Il est des paysages qui marquent une enfance, une vie. Des vallons berceaux, des pâturages eternels, des collines chantantes et joueuses, des villages figés dans les mémoires. Salèlles fait partie de ceux-là.
Salèlles en Aveyron
Marcel Pagnol avait La Treille, en Provence, village accroché au Garlaban. Salèlles est ma Treille, ma Treille éternelle. Et ma Bastide Neuve porte pour nom le "Gazillou".
Un village d'estive, transfiguré à l'arrivée des nombreuses familles qui l'ont pris pour repère. En contrebas, le Tarn danse et appelle les enfants à se faufiler dans ses méandres.
Le triptyque sacré : caravane, salle des fêtes et gite à Salèlles.
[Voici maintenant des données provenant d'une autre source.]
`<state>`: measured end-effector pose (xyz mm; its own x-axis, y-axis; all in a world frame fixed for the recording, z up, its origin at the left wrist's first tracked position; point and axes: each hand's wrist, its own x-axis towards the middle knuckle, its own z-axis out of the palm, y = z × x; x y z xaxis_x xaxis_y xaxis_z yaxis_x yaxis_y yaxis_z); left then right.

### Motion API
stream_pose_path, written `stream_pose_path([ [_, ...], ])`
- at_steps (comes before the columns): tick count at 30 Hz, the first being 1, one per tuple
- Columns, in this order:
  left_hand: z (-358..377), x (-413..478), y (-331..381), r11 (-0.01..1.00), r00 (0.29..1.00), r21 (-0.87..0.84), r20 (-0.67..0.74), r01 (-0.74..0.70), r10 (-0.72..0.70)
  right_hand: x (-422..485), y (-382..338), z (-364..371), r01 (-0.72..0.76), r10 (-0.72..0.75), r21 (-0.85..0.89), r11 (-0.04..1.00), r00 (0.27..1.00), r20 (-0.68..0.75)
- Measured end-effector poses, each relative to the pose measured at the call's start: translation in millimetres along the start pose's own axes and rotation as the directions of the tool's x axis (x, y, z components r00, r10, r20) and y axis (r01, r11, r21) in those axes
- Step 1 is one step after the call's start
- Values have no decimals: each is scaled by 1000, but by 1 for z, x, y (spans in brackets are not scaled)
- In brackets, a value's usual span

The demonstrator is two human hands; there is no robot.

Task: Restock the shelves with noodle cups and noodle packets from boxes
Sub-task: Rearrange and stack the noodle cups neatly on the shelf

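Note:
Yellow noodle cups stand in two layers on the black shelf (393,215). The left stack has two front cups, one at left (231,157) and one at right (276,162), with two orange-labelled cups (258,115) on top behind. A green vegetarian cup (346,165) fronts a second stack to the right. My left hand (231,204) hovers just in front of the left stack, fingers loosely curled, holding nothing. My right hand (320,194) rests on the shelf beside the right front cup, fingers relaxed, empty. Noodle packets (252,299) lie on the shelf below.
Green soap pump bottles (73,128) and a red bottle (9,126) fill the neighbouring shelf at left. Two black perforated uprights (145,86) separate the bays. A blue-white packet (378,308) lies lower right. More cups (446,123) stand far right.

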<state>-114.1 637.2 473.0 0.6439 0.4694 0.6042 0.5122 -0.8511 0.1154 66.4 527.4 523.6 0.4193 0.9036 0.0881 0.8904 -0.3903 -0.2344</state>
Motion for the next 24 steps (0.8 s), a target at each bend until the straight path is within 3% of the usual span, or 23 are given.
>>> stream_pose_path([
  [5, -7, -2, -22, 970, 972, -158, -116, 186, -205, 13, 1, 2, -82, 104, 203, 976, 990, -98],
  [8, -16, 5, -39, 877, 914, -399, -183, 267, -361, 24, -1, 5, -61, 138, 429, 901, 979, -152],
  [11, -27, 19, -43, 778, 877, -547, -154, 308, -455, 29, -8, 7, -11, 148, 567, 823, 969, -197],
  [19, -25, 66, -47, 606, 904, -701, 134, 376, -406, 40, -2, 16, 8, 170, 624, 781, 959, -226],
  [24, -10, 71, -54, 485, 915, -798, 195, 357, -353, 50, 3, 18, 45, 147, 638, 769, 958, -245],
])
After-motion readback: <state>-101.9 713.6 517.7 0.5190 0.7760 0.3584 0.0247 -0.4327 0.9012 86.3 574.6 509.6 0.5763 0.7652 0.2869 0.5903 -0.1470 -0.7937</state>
Salèlles d'hiver semble bien morne à côté. Et pourtant ça et là des touches de couleurs et des percées de lumière égayent un paysage si familier, connu dans tous ses recoins, et dont la vue des versants réveille d'anciennes douleurs dans les cuisses et les mollets.
Les pierres aussi sont là, qui rappellent la douceur des premiers amours qu'elles ont su abriter, et abritent les souvenirs d'êtres perdus de vue depuis trop longtemps.
Vue de la ferme de Salèlles depuis le cimetière.
Salèlles et mon jardin. Notre jardin.